Jim Henley passes me the talking stick on this question:
Behold, the Caesar’s Bath meme! List five things that people in your circle of friends or peer group are wild about, but you can’t really understand the fuss over. To use the words of Caesar (from History of the World Part I), “Nice. Nice. Not thrilling–but nice.”
Ok, I can do that:
- Interpol: Best thing about these guys is the black-red-black suit uniform and that one dude’s uncanny resemblance to Crispin Glover. They don’t quite suck out loud, but I find their buzz level totally inexplicable. After relentless hyping, I picked up Turn On the Bright Lights, gave it about three spins, and haven’t had any particular desire to listen to it since.

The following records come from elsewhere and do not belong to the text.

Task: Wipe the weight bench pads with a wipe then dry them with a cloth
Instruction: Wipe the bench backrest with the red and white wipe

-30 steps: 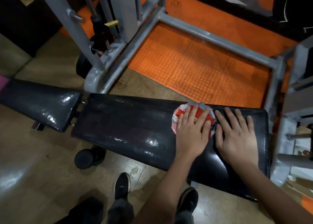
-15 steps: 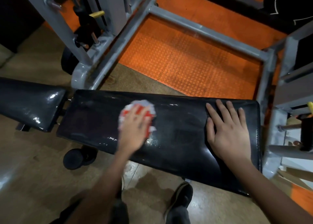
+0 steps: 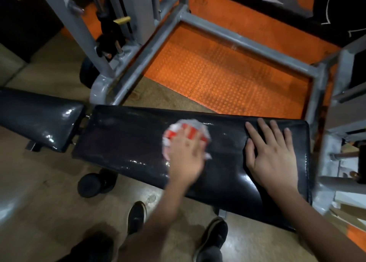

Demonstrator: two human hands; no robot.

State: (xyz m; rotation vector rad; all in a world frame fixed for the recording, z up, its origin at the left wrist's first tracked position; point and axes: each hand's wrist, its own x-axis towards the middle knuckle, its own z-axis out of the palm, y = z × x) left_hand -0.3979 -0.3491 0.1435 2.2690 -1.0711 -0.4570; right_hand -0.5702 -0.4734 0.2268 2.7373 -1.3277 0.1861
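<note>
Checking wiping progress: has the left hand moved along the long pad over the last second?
Yes. The left hand with the cloth swept away from the braced right hand, then partway back.

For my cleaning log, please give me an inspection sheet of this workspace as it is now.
Surface: long pad black, glossy, with wet-looking shine.
Job's things: red-and-white cloth on the long pad; short pad at its left end, apart by a gap.
Clutter: dumbbell on the floor under the bench.
Grippers: left hand presses flat on the cloth, blurred; right hand rests flat on the long pad.
Cables: nothing seen.
Surroundings: grey frame, orange mat, shoes.
</note>
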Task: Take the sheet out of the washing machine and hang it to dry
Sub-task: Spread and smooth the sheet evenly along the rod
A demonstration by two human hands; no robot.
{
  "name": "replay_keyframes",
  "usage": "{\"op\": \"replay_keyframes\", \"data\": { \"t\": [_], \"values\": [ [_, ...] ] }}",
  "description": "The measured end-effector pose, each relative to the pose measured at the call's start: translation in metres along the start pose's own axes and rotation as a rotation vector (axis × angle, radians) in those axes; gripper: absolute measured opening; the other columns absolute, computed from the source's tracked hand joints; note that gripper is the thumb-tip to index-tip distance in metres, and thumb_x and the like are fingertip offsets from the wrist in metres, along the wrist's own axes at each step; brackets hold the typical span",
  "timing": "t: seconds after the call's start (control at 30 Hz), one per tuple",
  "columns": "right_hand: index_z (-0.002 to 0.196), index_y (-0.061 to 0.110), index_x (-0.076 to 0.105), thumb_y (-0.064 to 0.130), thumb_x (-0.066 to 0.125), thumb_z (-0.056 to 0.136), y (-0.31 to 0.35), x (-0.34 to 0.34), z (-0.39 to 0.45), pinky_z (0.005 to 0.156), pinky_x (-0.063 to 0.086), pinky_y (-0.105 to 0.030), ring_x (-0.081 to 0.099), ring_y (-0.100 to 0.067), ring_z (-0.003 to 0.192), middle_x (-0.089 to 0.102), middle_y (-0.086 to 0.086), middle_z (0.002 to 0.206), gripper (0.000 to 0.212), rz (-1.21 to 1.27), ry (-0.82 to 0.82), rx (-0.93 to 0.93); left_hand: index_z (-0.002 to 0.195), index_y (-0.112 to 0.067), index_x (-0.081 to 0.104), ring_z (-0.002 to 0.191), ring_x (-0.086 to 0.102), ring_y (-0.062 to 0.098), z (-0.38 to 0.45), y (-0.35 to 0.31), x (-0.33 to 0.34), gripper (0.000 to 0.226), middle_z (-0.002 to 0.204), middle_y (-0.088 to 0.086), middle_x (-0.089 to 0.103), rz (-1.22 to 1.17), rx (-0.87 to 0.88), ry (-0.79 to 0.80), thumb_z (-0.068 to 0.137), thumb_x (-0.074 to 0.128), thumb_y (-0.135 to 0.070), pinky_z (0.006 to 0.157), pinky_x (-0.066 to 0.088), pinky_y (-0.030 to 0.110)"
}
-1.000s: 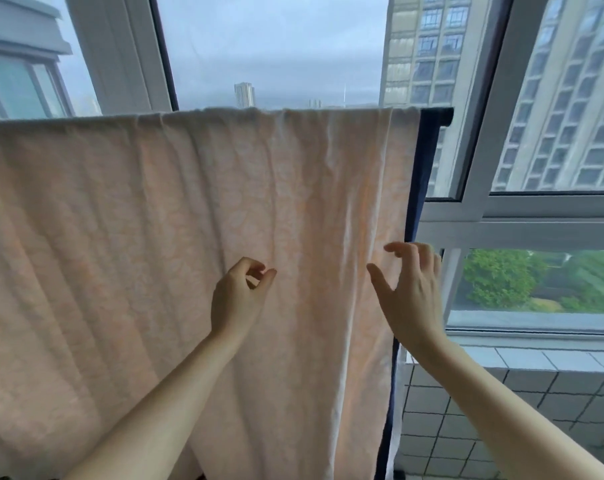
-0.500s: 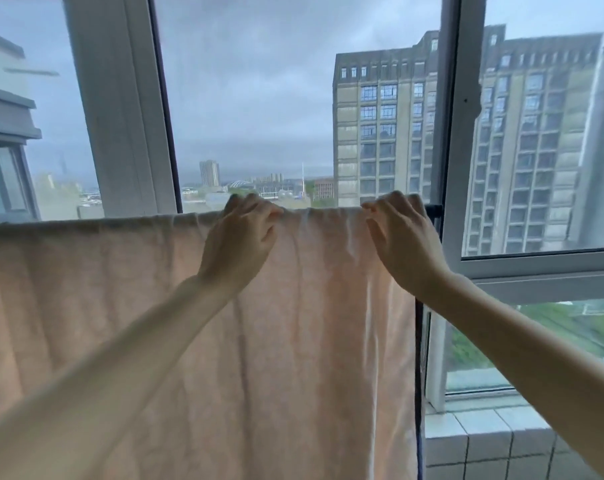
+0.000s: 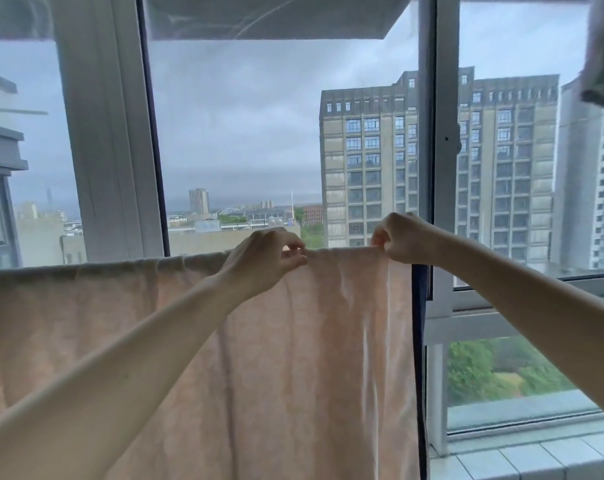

Given the number of great bands doing things in this ballpark, there’s some cosmic injustice in the amount of recognition granted a generic sound that evokes nothing so much as gnawing on a wet sock.
- Wonderland Ballroom: Apparently now it’s elitist not to dig this place, because large crowds of annoying people shouldn’t count as a mark in the negative column for someone overflowing with the proper amount of agape for his fellow human beings. But for me, it’s actually not some nostalgia for pre–Orange Line crowd days that’s driving the inclusion of Wonderland here; I didn’t particularly care for it in the non-mobbed incarnation either. It always just felt as though it was trying a little too hard, like an exhibit in some Hipsterland theme park.
- Deadwood: No real argument here; I’ve seen it a couple times, and it seemed OK, but never really grabbed me.
- Channel Zero: I will never in a million years understand how Warren Ellis, creator of the brilliant Transmetropolitan, found it in himself to praise this pabulum. It’s a graphic novel updating of Nineteen Eighty-Four as it might be executed by a 13-year-old who’s spent too much time on Indymedia. I don’t especially care that the politics are lefty, but it’s such a cartoonish overdose of self-satisfied Marxist cool-kid bullshit that you flip through initially convinced it’s a parody, until gradually it dawns on you that the author is, in fact, grotesquely in earnest. Doubly disappointing because the art, though derivative in its own way, is actually pretty decent.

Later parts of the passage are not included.